Southern California Edison (SCE) is developing a building electrification plan to present to state regulators later this year as the utility looks to tackle the next big hurdle in climate change, Senior Vice President of Corporate Affairs Caroline Choi said Thursday at an event hosted by the Business Council for Sustainable Energy.
California wants to reach 60% renewables by 2030 and has aggressive emissions-reduction targets as well. “We are behind on both clean energy goals as well as on all the electrification that needs to take place,” Choi said. “First on the transportation side, and particularly the building side.”
SCE’s building program would be “similar to the programs that we’ve offered in transportation electrification,” Choi said. Last year the California Public Utilities Commission approved the utility’s $436 million electric vehicle (EV) charging program, which it says is the largest charging program in the country.
Thursday’s Business Council for Sustainable Energy event focused on how the utilities and other industries are approaching the upcoming 2021 United Nations Climate Change Conference (COP26), which runs Oct. 31 to Nov. 12.
“We see really fantastic programs and initiatives being offered globally,” said Choi, adding that addressing climate change will require investment in clean energy technologies as well as community partnerships to roll them out.

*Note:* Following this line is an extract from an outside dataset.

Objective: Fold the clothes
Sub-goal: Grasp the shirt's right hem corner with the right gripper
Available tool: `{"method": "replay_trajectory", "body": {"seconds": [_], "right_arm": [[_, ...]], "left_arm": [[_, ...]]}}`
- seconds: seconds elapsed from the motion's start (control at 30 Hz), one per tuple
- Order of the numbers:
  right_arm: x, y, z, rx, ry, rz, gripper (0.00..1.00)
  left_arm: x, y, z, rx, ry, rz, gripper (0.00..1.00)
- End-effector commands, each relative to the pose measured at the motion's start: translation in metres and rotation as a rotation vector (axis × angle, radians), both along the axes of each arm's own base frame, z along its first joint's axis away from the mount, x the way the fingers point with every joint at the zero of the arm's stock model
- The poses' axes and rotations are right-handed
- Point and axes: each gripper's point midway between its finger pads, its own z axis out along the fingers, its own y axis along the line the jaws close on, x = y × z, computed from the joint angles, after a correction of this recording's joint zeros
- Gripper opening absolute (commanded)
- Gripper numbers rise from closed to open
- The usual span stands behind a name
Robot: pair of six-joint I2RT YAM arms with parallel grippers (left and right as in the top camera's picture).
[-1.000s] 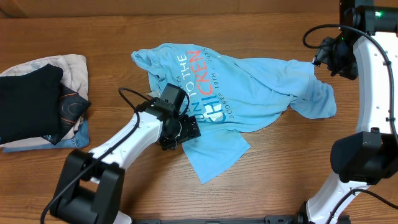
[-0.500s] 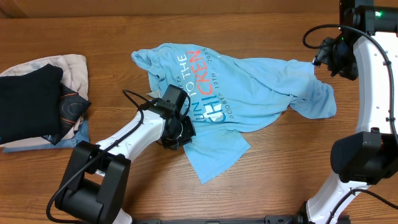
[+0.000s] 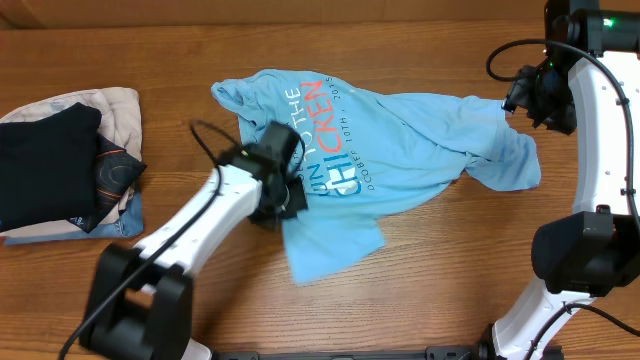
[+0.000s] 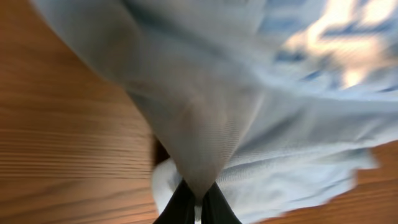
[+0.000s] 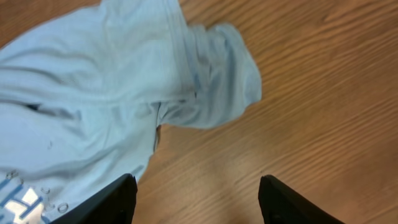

In the run up to COP26, nations around the globe have made new climate commitments. Under President Joe Biden, the U.S. has pledged to reduce greenhouse gas emissions 50%-52% from 2005 levels by 2030. Globally, the International Energy Agency says emissions reductions commitments heading into COP26 will lower building demand 10% relative to the efficiency policies governments currently have in place.
In the United States “there is significant untapped potential for energy efficiency improvements in buildings, though policies that would enable emissions reductions ambitions to be realized have yet to be announced,” IEA said in its World Energy Outlook 2021, released this month.
For SCE, “we do see a need for additional policies, as well as funding,” Choi said. She pointed to how the state has approached transportation electrification, with commitments to accelerate EV adoption and money for charging infrastructure.
SCE is also focused on issues of equity, and Choi said that means considering how electrification programs impact the consumer.
“A third of our customers are on an income-qualified rate. So we’re definitely thinking about the affordability of the product, particularly as more things are electrified, and as we propose programs to advance electrification within our service area,” she said.
Utilities are particularly well suited to tackle climate change, said Pacific Gas & Electric Executive Vice President of Corporate Affairs and Chief Sustainability Officer Carla Peterman. Also speaking at the Business Council for Sustainable Energy event, she said utilities have been heartened to see resilience and climate policies included in infrastructure packages being considered on Capitol Hill.
Completing infrastructure projects with local workers is “a good way to spend the dollar,” Peterman said. “One of the things we’re very focused on is making sure that we’re training the next generation of utility workers.”
PG&E has developed a program called PowerPathway, to focus on “future employees who come from communities that may not have typically been represented,” said Peterman.
Similarly, Choi said SCE has launched a line worker scholarship pilot program this year and hopes to make it permanent in the future. The utility’s building electrification aspirations will also hinge on workforce development, she said.